As health systems continue to scale up virtual health, they will likely want to capture data from remote monitoring tools and wearables, integrate the data with electronic health systems and clinical-decision support, and build real-time dashboards. However, though cited in the survey results as challenges that need to be overcome, data interoperability and cyber security did not appear to be top priorities for future investments. This could turn out to be a blind spot for health systems going forward. Health systems leaders should consider prioritizing investments in those areas, not only to satisfy regulatory requirements, but also to gain a significant long-term competitive advantage.
Many have been spending much more time at home since the pandemic began. We are ordering groceries, doing our work, and even having our children attend school online. But not everyone has equal access to high-speed internet. There are disparities by race, income, geography, age, and other factors.15 As of February 2019, 79% of white households had access to home broadband, compared to 66% of Black households, and 61% of Hispanic households. Ninety-two percent of those with a household income of US$75K or more have access to home broadband. By contrast, 56% of people who have household income below US$30K have access to broadband. More than one in three households headed by a person age 65 or older do not have a desktop or a laptop computer, and more than half do not have a smart device.16 Older Americans, and people who live in rural areas, are also much less likely to have access to home broadband.17
Lack of broadband internet is associated with fewer telehealth visits and reduced use of patient portals. Stakeholders, including policymakers, public health officials, and health care organisations, should work together to ensure that as we shift more health care into the home, we do not increase disparities.

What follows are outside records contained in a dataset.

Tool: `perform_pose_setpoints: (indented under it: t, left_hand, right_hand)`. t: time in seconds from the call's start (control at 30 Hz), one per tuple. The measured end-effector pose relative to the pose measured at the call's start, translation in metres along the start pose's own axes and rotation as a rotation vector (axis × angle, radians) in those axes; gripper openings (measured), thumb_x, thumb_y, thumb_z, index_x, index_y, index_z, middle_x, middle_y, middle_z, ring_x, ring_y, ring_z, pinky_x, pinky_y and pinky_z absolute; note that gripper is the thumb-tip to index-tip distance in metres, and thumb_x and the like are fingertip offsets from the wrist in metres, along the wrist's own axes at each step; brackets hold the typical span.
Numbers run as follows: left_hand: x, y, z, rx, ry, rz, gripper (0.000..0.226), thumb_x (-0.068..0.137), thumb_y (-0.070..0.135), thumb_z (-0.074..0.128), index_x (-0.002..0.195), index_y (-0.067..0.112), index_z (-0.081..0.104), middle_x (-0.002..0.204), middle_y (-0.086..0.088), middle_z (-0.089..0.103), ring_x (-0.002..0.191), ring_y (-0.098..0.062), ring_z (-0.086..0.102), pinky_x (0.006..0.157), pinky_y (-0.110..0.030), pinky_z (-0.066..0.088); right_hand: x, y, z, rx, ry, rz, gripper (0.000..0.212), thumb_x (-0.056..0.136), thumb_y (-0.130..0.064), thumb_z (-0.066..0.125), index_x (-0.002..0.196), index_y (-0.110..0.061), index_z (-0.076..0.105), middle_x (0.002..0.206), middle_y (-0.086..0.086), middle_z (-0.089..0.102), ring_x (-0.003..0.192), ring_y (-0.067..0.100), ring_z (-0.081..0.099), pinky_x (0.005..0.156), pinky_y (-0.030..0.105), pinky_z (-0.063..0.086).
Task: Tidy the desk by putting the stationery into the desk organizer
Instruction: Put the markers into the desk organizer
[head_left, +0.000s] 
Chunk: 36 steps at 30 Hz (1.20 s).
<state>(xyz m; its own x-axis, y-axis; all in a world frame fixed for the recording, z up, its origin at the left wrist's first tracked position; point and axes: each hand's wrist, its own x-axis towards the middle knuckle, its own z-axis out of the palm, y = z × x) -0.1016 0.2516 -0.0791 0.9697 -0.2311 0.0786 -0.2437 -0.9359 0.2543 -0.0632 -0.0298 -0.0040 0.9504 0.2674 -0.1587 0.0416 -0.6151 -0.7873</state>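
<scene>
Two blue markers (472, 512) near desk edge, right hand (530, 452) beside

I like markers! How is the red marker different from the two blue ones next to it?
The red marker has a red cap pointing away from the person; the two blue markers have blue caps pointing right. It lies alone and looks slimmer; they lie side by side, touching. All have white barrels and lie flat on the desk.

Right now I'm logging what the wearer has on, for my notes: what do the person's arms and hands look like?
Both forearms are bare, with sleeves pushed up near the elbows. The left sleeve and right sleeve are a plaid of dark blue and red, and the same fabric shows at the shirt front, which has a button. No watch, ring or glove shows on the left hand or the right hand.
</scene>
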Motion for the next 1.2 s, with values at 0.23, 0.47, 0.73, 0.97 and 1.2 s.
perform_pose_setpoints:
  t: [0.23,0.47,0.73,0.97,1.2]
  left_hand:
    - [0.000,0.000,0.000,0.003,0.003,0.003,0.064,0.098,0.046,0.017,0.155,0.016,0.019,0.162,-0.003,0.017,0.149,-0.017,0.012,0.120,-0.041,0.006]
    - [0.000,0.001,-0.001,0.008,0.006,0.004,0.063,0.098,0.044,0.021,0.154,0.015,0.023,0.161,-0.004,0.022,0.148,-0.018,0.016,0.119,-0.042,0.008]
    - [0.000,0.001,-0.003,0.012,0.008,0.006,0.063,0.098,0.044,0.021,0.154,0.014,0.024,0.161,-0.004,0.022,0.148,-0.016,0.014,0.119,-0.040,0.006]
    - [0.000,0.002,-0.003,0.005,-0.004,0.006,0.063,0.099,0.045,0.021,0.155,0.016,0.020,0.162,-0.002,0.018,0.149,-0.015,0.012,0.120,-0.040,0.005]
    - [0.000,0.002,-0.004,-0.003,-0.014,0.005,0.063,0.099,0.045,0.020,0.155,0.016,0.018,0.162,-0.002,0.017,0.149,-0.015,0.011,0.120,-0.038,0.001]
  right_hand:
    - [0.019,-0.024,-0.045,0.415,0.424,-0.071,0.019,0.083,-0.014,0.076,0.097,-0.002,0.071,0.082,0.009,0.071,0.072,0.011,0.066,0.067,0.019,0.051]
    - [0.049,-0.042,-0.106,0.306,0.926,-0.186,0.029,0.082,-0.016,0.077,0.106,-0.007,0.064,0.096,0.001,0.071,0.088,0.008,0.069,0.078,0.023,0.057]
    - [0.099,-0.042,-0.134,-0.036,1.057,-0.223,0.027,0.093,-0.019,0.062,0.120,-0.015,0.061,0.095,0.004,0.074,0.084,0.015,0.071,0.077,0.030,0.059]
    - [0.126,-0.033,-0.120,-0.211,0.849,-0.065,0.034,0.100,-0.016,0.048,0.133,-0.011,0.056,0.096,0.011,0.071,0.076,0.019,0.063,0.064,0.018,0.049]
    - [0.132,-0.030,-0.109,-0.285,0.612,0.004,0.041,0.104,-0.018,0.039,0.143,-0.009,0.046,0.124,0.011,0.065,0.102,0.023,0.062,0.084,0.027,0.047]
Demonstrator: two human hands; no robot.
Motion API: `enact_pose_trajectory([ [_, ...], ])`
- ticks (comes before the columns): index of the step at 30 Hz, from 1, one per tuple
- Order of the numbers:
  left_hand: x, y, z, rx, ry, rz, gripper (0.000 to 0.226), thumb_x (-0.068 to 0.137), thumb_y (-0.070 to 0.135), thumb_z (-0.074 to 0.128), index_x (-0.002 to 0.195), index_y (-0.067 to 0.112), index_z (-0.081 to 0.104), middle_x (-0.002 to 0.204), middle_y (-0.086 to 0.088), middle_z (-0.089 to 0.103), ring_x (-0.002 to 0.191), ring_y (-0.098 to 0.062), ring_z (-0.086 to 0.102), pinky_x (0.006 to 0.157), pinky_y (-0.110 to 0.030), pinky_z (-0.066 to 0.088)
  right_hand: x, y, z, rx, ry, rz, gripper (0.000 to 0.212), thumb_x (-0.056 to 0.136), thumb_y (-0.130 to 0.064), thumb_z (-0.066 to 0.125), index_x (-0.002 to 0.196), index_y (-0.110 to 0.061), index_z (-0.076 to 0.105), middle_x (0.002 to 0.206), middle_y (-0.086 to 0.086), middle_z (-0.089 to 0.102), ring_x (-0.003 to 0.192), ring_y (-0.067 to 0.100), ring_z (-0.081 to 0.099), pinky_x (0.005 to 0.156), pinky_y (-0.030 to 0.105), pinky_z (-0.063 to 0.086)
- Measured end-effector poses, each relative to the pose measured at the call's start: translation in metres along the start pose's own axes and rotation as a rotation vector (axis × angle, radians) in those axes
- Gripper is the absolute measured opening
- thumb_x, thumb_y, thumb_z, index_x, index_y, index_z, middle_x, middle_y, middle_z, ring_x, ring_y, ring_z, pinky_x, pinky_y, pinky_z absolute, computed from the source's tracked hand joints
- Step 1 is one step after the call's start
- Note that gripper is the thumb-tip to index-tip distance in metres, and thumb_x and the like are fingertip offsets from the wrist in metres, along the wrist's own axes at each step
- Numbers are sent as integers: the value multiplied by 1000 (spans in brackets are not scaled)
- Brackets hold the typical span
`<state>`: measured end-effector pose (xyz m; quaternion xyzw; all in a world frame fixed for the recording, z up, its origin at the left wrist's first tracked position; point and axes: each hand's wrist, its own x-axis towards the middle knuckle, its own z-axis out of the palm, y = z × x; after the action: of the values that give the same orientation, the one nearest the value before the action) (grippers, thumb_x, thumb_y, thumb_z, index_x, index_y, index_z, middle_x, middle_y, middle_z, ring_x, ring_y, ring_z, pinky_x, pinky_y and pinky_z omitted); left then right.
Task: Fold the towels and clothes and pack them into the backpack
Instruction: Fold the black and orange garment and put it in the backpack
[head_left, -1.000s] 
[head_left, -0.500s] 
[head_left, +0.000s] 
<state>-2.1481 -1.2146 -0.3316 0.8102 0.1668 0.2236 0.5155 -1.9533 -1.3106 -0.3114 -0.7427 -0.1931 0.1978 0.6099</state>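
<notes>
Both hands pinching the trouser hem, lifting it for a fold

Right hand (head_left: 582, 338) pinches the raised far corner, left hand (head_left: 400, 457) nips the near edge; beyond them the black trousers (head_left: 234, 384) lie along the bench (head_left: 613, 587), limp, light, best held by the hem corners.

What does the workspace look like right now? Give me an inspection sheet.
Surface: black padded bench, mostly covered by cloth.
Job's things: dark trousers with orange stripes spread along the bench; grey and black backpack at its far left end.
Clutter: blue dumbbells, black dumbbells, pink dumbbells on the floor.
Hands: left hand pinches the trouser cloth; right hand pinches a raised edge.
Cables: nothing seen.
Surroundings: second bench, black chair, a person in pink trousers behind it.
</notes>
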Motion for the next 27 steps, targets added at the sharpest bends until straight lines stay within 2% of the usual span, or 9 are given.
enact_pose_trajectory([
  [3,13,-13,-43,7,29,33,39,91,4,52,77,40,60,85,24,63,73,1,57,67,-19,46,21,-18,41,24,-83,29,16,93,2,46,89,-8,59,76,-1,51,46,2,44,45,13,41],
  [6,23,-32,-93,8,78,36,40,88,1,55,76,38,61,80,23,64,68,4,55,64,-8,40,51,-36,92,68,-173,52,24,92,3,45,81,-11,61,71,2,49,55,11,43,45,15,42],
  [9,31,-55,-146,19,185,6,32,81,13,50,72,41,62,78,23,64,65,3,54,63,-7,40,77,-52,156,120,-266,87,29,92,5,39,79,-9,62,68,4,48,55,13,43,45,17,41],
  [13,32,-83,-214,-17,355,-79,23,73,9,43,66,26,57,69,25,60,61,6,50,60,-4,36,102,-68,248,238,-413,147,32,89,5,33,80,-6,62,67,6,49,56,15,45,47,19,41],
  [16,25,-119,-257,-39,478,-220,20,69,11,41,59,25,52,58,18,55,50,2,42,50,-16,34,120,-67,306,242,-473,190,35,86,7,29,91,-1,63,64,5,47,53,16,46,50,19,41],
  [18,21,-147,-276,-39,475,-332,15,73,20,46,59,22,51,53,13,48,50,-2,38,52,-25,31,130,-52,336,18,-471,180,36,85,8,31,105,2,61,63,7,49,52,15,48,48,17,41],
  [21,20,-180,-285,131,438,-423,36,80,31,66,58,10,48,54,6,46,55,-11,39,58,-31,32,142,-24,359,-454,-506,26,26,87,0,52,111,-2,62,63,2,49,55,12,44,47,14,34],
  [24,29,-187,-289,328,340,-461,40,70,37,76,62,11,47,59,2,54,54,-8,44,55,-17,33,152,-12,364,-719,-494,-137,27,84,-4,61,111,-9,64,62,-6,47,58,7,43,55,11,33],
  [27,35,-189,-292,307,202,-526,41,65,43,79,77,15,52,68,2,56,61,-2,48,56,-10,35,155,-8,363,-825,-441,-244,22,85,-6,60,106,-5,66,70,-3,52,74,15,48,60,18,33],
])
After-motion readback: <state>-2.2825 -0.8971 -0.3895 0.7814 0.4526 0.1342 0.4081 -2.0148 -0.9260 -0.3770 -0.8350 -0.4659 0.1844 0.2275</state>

Virtual health gains could be a silver lining of the pandemic. We could be as many as five years ahead of where we expected to be on our future-of-health journey. To keep this momentum going, health care stakeholders should:
Maintaining momentum in virtual health will not be easy. It will have to happen while we are still fighting the pandemic, implementing the largest-ever vaccination campaign, recovering from financial losses, and restoring morale from the exhaustion, burnout, and forced layoffs. But health systems should keep pushing forward to stay competitive and to move closer to the future of health.